Shapiro called on Pennsylvania lawmakers to pass a bill that would give the state’s attorney general more power to block private equity firms like Prospect Medical from acquiring health care businesses.
“Contrary to the governor’s assertion, at all times, Prospect Medical negotiated and collaborated in good faith with the Commonwealth and other parties to find a viable path that would enable Crozer Health to remain open,” the company said in a statement issued after Shapiro’s event. “The outcome is extremely unfortunate and we are continuing to work to provide support for our patients and team members.”

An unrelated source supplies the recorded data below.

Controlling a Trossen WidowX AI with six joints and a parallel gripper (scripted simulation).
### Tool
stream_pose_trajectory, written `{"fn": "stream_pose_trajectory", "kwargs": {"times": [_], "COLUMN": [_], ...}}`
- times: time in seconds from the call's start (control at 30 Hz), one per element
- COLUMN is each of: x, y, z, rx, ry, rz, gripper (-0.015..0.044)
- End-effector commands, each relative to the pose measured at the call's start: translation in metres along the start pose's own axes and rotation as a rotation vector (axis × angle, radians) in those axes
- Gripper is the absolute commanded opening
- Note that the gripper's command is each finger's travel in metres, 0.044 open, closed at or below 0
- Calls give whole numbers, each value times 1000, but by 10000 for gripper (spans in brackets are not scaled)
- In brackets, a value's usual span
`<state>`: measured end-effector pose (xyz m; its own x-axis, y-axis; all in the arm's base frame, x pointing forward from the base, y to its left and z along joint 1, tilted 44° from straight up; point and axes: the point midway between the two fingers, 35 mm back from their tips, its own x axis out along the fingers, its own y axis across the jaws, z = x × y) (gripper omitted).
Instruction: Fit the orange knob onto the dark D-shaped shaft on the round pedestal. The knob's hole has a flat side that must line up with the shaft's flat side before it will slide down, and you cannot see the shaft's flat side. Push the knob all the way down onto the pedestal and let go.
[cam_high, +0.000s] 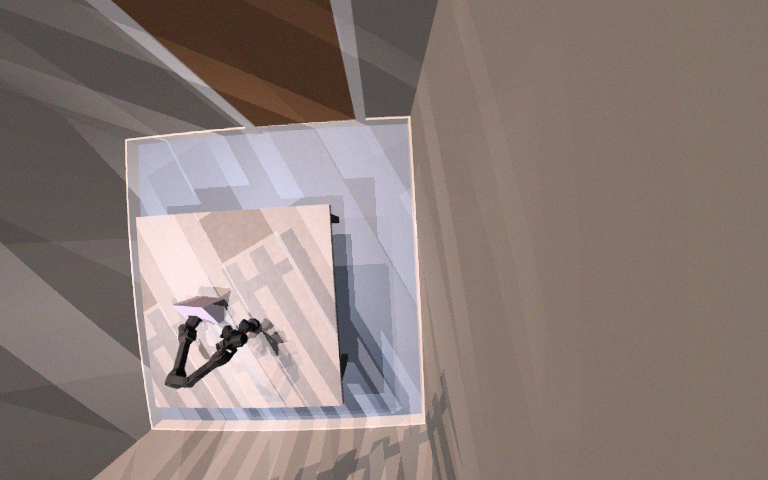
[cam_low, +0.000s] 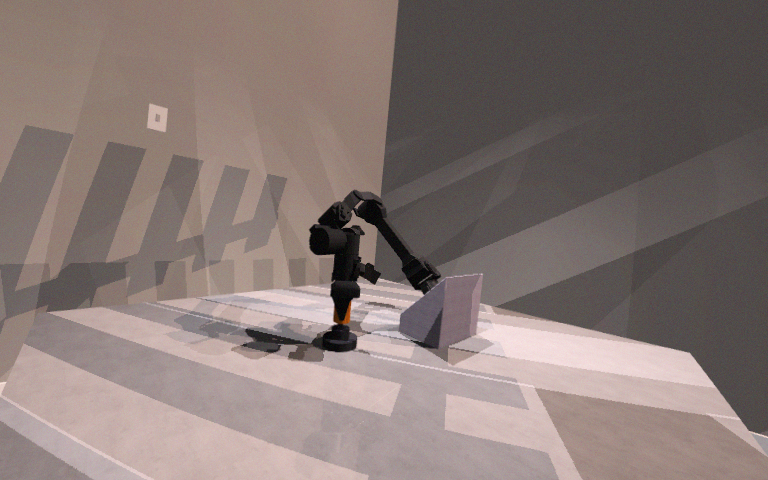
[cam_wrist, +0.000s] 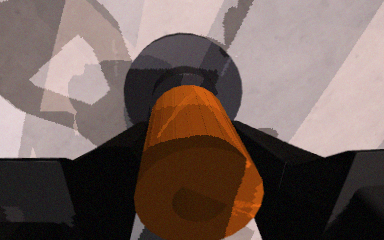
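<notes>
My gripper (cam_wrist: 188, 129) is shut on the orange knob (cam_wrist: 196, 160), which stands upright between the black fingers. In the wrist view the knob's lower end sits right over the middle of the dark round pedestal (cam_wrist: 183, 80) and hides the shaft. In the exterior view the knob (cam_low: 335, 313) is held straight above the pedestal (cam_low: 339, 340), with a short dark stretch showing between them. The gripper (cam_low: 344, 294) points straight down. From above, the arm's gripper (cam_high: 249, 326) shows over the table and the knob is hidden under it.
A grey wedge-shaped block (cam_low: 443, 310) stands at the arm's base, right of the pedestal. It also shows from above (cam_high: 199, 309). The table's edge (cam_high: 337, 305) lies to the right in the overhead view.
</notes>
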<state>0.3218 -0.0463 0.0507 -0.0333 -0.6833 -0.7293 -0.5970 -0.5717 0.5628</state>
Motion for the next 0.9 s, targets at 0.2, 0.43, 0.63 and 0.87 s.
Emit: {"fn": "stream_pose_trajectory", "kwargs": {"times": [0.2,0.43,0.63,0.87], "x": [-6,-3,-1,-4], "y": [0,0,0,0], "z": [-1,0,0,-1], "rx": [-9,-35,-35,-35], "ry": [1,1,1,1], "rz": [1,1,1,1], "gripper": [0,0,0,0]}}
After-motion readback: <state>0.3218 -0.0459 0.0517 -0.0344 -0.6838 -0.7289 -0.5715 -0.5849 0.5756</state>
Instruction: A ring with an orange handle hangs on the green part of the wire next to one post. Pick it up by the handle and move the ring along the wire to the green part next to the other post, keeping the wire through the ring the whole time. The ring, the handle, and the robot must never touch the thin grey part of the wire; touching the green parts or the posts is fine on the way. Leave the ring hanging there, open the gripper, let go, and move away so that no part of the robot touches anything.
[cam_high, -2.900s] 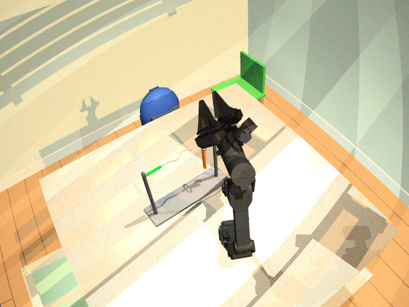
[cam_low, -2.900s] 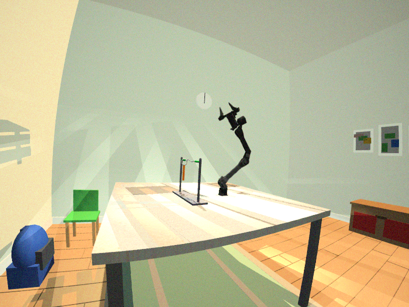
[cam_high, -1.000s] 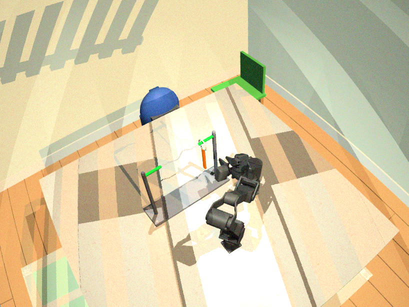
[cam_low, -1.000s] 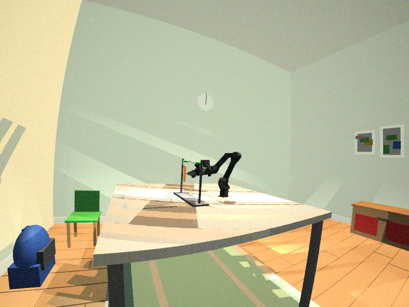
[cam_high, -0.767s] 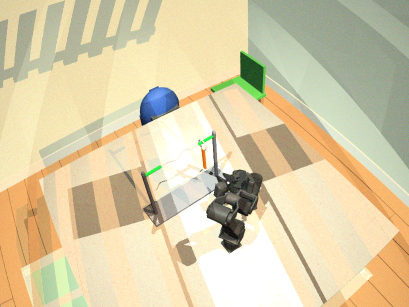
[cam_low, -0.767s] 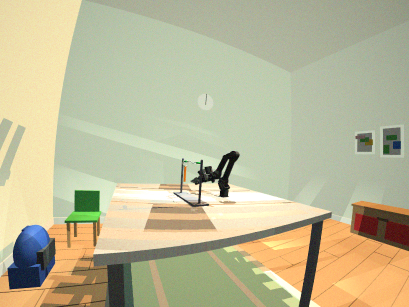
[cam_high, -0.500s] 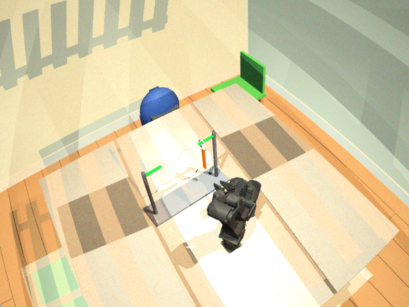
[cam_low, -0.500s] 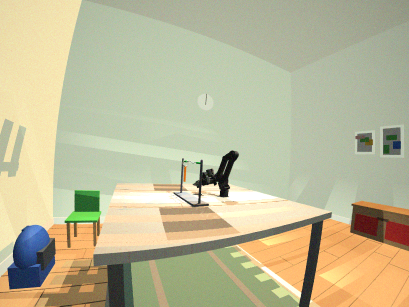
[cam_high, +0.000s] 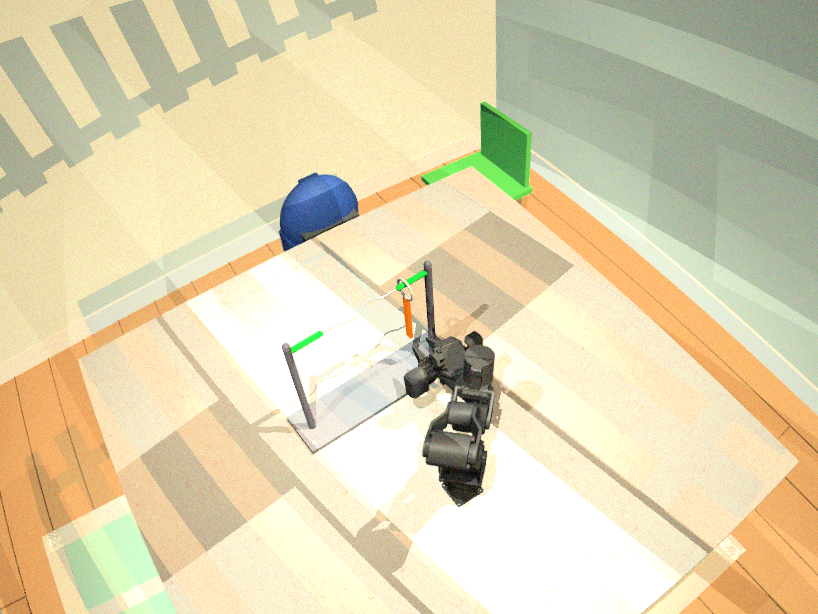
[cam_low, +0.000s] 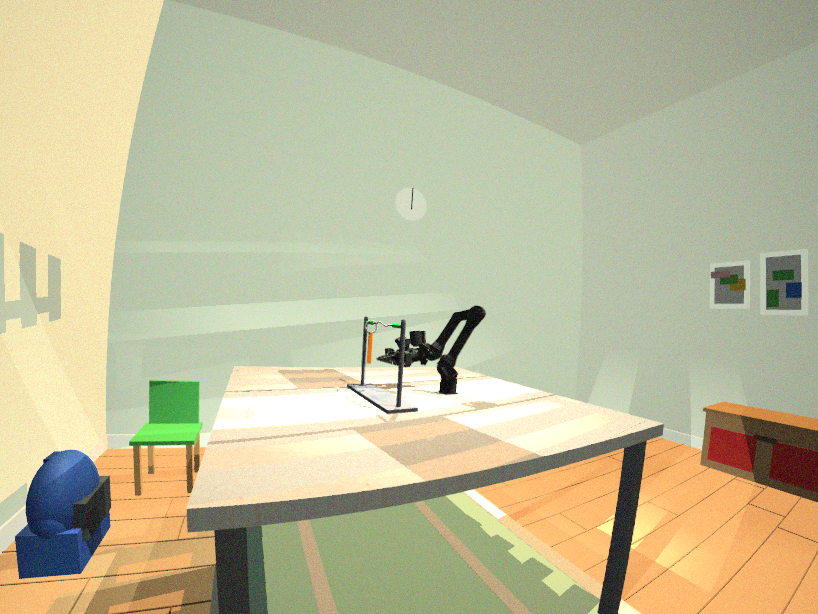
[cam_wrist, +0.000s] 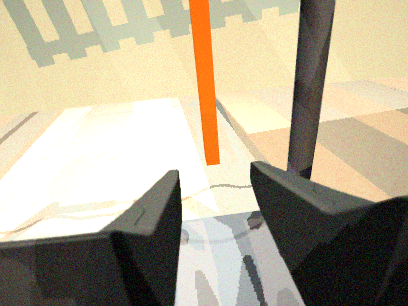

Hoping for a better outcome in Connecticut, employees at Waterbury Hospital have witnessed inspections by potential buyers in recent weeks and have heard of bids being placed on the facility, said Ed Gadomski, an organizer with the hospital’s nurses and tech unions.
The union members are simply waiting for a new owner,” Gadomski said. “If a private equity ownership comes in, I fear a mass exodus of staff leaving and we are already short staffed as it is. No one is going to stay around to live through a second nightmare.”